■ BRIEF:
The pictures are to be left out when the listing below is reproduced word for word.

■ AVAILABLE DATA:
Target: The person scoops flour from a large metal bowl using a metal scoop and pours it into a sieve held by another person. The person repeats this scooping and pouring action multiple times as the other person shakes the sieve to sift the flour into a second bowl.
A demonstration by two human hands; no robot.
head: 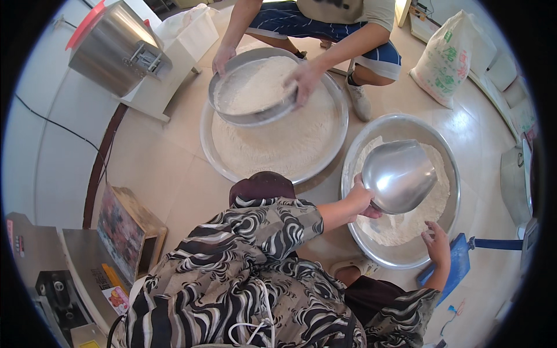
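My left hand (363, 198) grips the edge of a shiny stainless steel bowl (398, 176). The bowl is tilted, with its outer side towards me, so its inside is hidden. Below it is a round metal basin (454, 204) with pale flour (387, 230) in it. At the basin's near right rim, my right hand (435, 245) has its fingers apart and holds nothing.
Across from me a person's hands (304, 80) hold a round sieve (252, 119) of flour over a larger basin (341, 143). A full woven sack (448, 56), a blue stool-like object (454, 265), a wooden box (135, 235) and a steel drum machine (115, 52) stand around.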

■ OUTPUT FOR THIS TASK:
Target: The person scoops flour from a large metal bowl using a metal scoop and pours it into a sieve held by another person. The person repeats this scooping and pouring action multiple times as the other person shakes the sieve to sift the flour into a second bowl.
A demonstration by two human hands; no robot.
head: 
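My left hand (363, 198) grips the edge of a shiny stainless steel bowl (398, 176). The bowl is tilted, with its outer side towards me, so its inside is hidden. Below it is a round metal basin (454, 204) with pale flour (387, 230) in it. At the basin's near right rim, my right hand (435, 245) has its fingers apart and holds nothing.
Across from me a person's hands (304, 80) hold a round sieve (252, 119) of flour over a larger basin (341, 143). A full woven sack (448, 56), a blue stool-like object (454, 265), a wooden box (135, 235) and a steel drum machine (115, 52) stand around.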

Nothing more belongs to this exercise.